Work instructions
Wherever the word "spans" shows up in the data, report the line it sits in.

Given data
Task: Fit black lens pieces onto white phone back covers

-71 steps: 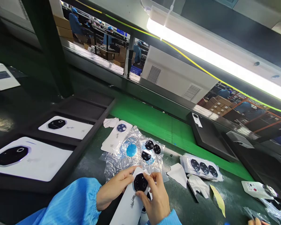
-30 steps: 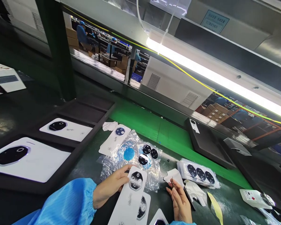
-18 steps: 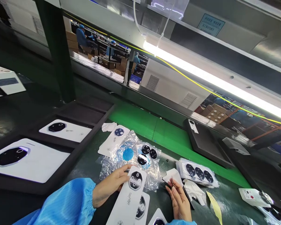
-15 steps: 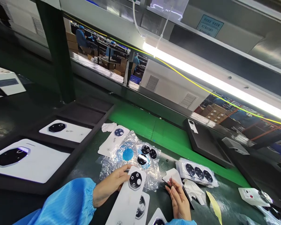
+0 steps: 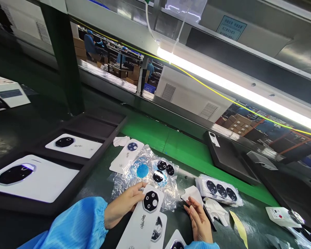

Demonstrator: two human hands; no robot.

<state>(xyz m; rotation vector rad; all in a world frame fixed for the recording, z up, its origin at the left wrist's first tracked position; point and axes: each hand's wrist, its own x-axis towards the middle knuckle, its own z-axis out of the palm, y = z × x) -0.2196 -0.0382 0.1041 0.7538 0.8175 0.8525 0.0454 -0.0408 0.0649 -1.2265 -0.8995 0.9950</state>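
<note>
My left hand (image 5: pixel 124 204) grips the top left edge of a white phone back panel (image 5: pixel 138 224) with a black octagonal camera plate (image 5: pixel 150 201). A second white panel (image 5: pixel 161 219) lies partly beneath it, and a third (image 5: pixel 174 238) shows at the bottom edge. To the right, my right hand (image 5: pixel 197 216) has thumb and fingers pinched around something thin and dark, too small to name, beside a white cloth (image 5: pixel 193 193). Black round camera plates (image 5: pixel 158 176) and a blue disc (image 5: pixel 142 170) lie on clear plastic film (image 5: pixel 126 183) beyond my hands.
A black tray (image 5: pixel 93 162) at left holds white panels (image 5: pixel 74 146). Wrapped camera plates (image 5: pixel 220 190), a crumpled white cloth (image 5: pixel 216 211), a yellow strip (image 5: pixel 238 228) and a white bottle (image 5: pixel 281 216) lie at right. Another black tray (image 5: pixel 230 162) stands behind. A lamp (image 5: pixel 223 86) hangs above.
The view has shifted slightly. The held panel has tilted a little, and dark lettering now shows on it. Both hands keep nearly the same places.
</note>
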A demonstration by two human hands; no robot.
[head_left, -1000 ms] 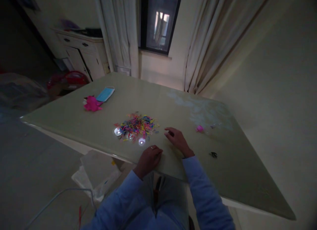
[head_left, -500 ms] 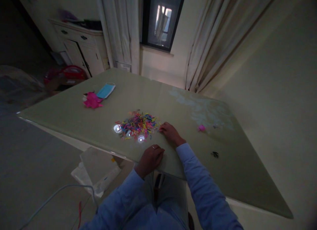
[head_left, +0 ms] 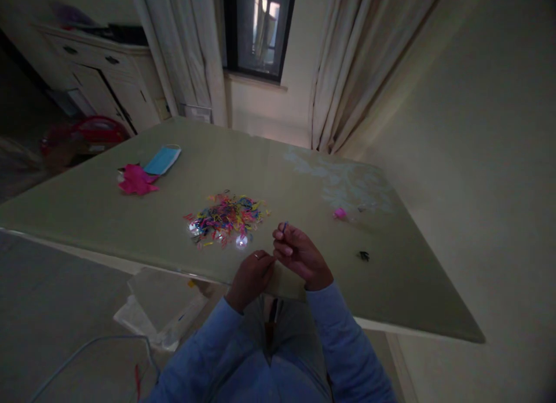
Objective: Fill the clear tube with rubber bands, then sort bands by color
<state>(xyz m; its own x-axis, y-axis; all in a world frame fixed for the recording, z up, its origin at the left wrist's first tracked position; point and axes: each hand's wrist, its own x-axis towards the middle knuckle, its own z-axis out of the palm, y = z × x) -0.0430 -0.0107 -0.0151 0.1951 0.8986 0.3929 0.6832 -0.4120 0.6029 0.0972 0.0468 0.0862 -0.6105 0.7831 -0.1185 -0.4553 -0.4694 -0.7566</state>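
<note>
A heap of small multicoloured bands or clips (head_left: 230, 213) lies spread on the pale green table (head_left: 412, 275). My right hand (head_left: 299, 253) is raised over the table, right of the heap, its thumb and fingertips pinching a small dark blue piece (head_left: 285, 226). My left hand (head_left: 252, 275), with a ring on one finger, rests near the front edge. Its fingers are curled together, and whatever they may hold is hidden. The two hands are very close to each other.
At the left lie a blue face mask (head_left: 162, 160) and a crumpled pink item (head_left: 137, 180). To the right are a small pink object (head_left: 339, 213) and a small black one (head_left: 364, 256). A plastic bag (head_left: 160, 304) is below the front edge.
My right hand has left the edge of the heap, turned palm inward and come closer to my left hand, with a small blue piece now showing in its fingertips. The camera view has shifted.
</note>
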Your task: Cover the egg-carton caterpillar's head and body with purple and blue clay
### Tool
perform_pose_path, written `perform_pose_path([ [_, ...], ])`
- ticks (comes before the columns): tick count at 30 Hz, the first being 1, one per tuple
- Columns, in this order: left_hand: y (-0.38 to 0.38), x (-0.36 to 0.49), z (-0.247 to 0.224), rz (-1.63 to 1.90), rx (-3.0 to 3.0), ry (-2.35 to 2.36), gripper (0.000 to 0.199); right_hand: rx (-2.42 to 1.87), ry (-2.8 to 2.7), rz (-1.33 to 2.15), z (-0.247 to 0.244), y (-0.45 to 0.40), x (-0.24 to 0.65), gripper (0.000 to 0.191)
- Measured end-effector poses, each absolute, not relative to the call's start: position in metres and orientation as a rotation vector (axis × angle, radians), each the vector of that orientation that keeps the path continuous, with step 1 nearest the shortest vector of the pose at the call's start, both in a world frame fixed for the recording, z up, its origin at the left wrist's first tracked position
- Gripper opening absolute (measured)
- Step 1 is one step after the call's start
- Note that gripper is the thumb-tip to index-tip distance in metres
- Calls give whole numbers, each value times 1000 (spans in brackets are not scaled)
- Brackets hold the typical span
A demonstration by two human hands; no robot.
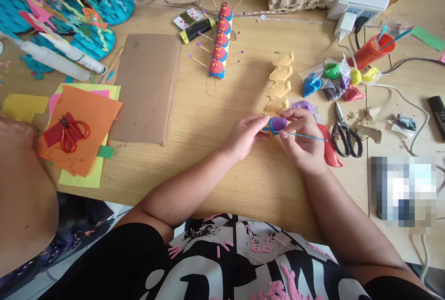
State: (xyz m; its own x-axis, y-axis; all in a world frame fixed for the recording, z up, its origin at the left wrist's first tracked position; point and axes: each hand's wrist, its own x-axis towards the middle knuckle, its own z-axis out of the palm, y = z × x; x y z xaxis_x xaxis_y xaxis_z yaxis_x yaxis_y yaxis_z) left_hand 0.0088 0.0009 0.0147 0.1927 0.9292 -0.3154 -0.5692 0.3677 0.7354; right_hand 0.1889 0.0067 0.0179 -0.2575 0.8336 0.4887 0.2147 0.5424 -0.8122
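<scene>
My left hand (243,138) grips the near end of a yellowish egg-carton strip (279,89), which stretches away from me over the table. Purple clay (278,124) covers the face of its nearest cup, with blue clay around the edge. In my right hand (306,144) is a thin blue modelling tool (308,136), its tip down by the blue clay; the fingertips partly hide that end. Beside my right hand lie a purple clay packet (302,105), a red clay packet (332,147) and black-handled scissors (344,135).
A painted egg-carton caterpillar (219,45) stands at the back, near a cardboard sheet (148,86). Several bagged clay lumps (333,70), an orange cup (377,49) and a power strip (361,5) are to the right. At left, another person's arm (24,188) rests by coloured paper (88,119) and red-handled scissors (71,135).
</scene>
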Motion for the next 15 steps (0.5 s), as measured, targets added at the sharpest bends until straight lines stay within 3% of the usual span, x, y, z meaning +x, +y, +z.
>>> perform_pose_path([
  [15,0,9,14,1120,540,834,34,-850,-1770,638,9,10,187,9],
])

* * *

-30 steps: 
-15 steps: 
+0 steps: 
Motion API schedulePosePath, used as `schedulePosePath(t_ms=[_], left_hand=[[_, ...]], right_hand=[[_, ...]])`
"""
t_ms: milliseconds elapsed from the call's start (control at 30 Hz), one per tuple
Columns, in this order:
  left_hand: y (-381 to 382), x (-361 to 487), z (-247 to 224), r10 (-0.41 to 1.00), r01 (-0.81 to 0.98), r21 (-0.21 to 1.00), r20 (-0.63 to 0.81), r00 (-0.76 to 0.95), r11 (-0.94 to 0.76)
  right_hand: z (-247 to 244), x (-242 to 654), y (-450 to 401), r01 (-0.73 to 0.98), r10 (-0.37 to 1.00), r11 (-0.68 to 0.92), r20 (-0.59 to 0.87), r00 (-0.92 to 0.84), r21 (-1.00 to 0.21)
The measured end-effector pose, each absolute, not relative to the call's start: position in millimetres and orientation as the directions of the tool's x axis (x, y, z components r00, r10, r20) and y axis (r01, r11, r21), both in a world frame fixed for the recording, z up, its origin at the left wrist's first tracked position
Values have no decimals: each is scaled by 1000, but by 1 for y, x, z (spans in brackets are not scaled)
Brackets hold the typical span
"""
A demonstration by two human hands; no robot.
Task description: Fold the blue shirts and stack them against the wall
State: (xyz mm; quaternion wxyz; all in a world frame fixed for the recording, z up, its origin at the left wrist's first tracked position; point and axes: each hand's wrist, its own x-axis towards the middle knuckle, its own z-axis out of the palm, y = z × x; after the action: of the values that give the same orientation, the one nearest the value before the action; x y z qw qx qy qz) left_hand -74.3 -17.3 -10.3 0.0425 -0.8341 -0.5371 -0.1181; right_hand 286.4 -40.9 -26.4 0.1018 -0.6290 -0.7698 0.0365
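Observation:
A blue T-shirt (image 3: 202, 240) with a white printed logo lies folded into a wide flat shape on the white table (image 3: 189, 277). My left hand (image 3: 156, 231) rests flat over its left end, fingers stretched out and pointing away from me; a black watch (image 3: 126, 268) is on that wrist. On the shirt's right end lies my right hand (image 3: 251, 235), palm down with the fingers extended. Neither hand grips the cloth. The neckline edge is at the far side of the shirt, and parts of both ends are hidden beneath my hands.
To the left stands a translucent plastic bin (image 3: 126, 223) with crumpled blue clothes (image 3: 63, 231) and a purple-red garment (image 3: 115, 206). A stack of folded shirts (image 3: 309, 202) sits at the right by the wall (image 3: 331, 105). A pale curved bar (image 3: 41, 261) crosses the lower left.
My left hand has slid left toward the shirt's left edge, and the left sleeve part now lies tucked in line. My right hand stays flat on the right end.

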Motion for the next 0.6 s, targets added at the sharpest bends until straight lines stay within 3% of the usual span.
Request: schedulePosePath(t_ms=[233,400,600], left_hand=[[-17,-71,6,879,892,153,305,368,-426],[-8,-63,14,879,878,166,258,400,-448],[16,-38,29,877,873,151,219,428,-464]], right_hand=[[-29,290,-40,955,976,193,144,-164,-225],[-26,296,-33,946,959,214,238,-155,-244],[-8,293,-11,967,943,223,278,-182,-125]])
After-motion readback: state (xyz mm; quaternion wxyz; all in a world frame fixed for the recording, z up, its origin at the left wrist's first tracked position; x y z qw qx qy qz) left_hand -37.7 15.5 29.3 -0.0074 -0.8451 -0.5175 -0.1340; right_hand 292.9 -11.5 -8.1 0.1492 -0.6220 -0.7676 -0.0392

Your solution
- Calls give whole numbers, each value times 1000 (spans in brackets are not scaled)
Values have no decimals: each is scaled by 1000, but by 1 for y, x, z (spans in brackets are not scaled)

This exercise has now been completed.